Sempra Energy: Request for Report on Methane Leaks
WHEREAS: Methane emissions are a significant contributor to climate change, with an impact of roughly 84 times that of CO2 over a 20 year period. Research indicates that methane leaks from gas production, transportation, storage, and delivery could erase the climate benefits of burning methane instead of coal. A recent study indicates methane emissions from the oil and gas sector are 20 to 60 percent higher than previously thought. (Nature, October 2016)
While utilities are increasingly reliant on the safe, reliable, and efficient delivery of gas throughout the value chain, the 2015 failure of a gas injection well at Sempra’s subsidiary, Southern California Gas Company, at Aliso Canyon Storage Field in Los Angeles, revealed major vulnerabilities in the climate risk of natural gas storage facilities. There are over 400 such gas storage facilities around the country. According to the Energy Information Administration (EIA), over 80 percent of these facilities are storing gas in depleted oil wells, many drilled decades ago.

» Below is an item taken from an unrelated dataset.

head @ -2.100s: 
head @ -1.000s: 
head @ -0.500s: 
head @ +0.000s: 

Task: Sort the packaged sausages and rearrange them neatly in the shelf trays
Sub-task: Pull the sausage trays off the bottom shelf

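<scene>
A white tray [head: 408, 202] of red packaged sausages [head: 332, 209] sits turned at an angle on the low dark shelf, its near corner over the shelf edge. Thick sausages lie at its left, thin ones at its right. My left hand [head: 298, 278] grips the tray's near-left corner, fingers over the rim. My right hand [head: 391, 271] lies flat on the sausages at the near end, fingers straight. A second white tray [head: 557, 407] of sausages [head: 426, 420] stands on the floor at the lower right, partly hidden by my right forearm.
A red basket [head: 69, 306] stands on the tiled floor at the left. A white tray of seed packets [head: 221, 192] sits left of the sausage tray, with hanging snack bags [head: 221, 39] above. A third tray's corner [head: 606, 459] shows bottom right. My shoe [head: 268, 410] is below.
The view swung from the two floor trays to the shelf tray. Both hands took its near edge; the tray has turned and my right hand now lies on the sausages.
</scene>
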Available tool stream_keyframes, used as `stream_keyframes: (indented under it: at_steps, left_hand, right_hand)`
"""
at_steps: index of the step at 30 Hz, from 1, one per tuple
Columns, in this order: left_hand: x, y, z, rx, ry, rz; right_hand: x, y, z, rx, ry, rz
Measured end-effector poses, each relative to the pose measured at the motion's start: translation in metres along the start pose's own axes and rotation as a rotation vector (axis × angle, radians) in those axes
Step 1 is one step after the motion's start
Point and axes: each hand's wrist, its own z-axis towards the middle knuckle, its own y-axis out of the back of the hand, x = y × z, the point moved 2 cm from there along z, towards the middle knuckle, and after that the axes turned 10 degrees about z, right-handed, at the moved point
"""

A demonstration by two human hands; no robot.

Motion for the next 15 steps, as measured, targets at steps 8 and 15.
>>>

Despite the catastrophe at Aliso Canyon, and despite So Cal Gas’ public statement that the root cause analysis report on the cause of the blowout will not be available until some point in 2017, the Company sought governmental approval to “replenish” the natural gas supply at the Aliso Canyon facility.
Shareholders are concerned that there is obvious and inherent risk in restoring natural gas to a facility that suffered a catastrophic failure before the cause of such failure is ascertained. Shareholders recognize that Sempra has taken many steps to improve the facility’s infrastructure and demonstrate its “fitness for service”. Yet, without identifying the root cause of the Aliso Canyon catastrophe, it does not appear possible to determine whether the appropriate remedies have been taken to prevent a similar climate catastrophe in the future.
Though Sempra has pledged to off-set the Aliso Canyon gas leak’s climate impacts, and is a leader and innovator amongst utilities on low carbon energy, Sempra shareholders require greater transparency on the management of its methane emissions and risk enterprise-wide, including not only storage but also natural gas transmission and delivery across its pipeline infrastructure. While the Company discloses some constructive methane management policies for its SoCalGas subsidiary, Sempra lacks comprehensive methane management strategy disclosures across its subsidiaries.
RESOLVED: Shareholders request that Sempra issue a report disclosing the Company’s enterprise-wide policies for assessing, monitoring, and reducing its methane emissions; describing the climate change risk its methane emissions creates for the Company; and discussing the feasibility of setting quantitative methane emission reduction targets across its operations. The report should omit proprietary information and be produced at reasonable cost.